▶ Directions for this task: Where "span" occurs in a line of the entries below, copy that line.

···

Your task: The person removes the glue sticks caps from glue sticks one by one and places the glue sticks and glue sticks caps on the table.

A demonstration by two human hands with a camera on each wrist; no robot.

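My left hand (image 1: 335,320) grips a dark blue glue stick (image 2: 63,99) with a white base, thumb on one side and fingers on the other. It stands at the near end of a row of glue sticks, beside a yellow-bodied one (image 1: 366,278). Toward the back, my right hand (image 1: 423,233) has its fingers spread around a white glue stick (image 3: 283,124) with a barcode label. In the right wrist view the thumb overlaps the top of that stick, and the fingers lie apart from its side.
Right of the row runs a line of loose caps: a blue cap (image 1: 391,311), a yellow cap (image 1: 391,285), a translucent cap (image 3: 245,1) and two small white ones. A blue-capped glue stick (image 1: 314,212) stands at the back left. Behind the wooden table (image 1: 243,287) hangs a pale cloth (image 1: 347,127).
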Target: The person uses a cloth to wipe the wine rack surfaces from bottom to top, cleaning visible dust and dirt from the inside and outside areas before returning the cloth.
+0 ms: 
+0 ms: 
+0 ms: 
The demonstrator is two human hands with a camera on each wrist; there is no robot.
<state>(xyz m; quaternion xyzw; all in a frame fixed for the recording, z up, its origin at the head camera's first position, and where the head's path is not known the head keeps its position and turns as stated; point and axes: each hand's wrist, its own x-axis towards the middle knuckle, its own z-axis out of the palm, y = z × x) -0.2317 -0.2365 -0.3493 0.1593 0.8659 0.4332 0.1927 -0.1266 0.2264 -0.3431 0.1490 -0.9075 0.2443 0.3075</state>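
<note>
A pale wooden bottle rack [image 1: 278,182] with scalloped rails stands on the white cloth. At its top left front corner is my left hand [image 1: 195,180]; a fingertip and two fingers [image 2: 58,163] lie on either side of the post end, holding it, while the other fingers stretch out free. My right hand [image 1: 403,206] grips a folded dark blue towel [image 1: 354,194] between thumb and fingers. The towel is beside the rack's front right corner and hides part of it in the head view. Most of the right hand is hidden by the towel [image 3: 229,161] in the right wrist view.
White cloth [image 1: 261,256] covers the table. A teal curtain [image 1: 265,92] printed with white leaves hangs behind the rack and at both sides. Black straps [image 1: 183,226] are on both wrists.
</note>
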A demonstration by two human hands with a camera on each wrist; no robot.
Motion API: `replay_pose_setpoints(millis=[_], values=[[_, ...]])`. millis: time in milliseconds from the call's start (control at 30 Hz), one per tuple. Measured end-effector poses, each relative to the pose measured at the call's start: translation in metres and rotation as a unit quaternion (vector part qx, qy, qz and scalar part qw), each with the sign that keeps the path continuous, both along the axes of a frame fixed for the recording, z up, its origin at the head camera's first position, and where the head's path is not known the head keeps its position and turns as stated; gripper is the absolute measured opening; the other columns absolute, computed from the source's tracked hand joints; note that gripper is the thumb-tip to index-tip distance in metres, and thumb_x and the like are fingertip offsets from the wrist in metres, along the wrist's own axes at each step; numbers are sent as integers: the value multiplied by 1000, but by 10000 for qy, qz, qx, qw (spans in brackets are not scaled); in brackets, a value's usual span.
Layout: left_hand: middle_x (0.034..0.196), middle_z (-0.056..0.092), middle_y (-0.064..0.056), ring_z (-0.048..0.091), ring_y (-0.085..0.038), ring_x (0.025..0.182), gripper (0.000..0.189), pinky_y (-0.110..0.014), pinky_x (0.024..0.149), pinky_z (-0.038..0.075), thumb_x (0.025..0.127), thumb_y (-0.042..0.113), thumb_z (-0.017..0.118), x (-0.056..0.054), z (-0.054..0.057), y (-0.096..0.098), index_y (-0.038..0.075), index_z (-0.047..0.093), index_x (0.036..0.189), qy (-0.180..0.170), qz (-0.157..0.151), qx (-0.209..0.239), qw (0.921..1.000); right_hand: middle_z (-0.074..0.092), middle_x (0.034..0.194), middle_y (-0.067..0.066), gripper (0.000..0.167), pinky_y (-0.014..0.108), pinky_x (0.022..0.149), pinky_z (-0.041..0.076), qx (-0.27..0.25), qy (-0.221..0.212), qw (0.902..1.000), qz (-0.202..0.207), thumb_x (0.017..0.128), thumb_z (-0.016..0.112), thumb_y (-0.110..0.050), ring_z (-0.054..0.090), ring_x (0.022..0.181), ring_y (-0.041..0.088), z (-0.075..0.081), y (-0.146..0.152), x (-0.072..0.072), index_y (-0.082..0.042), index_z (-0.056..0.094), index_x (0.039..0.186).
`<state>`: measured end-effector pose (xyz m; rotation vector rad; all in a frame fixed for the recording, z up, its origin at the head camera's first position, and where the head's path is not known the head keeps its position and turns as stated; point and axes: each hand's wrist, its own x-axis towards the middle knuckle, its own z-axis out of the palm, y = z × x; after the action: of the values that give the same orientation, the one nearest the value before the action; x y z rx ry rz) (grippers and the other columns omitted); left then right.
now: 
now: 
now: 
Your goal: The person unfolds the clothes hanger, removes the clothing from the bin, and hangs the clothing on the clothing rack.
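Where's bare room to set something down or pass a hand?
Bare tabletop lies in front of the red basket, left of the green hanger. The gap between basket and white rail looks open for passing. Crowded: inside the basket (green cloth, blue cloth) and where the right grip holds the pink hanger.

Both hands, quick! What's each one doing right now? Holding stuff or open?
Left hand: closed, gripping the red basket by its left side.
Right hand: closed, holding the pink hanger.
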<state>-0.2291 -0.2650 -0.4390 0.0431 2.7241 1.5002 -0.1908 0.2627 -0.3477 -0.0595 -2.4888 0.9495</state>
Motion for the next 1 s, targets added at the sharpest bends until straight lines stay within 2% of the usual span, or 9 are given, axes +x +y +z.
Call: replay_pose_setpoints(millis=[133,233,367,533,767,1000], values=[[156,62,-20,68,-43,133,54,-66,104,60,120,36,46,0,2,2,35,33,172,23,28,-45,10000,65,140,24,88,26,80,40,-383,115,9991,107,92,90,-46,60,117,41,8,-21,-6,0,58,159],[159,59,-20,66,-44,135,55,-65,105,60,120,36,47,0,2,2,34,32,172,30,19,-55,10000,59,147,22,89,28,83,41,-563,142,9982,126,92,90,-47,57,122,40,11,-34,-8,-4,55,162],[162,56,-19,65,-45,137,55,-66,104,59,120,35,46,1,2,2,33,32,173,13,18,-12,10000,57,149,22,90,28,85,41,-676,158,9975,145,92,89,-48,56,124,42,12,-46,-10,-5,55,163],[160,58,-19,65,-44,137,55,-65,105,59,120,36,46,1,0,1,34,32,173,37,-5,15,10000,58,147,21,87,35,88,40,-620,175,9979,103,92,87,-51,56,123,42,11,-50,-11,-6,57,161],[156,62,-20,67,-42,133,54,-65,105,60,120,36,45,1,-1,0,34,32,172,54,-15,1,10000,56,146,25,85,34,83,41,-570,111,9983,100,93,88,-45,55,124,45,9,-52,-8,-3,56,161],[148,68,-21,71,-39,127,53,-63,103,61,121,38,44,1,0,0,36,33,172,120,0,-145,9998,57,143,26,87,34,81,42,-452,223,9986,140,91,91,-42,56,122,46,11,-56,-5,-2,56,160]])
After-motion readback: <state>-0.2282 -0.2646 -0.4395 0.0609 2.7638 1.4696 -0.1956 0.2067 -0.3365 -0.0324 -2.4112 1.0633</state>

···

▶ Answer to this problem:
Motion API: `replay_pose_setpoints(millis=[_], values=[[_, ...]])`. millis: time in milliseconds from the call's start (control at 30 Hz), one per tuple. Measured end-effector poses, each relative to the pose measured at the call's start: translation in metres and rotation as a unit quaternion (vector part qx, qy, qz and scalar part qw), each with the sign that keeps the path continuous, both along the axes of a frame fixed for the recording, z up, its origin at the head camera's first position, and where the head's path is not known the head keeps its position and turns as stated; gripper is the absolute measured opening; the other columns absolute, computed from the source's tracked hand joints; note that gripper is the thumb-tip to index-tip distance in metres, and thumb_x and the like are fingertip offsets from the wrist in metres, along the wrist's own axes at each step; numbers are sent as integers: the value multiplied by 1000, but by 10000 for qy, qz, qx, qw (spans in brackets are not scaled); in brackets, a value's usual span.
Motion for the next 1 s, targets added at the sharpest bends until straight lines stay within 2% of the usual span, or 9 are given, axes +x +y +z.

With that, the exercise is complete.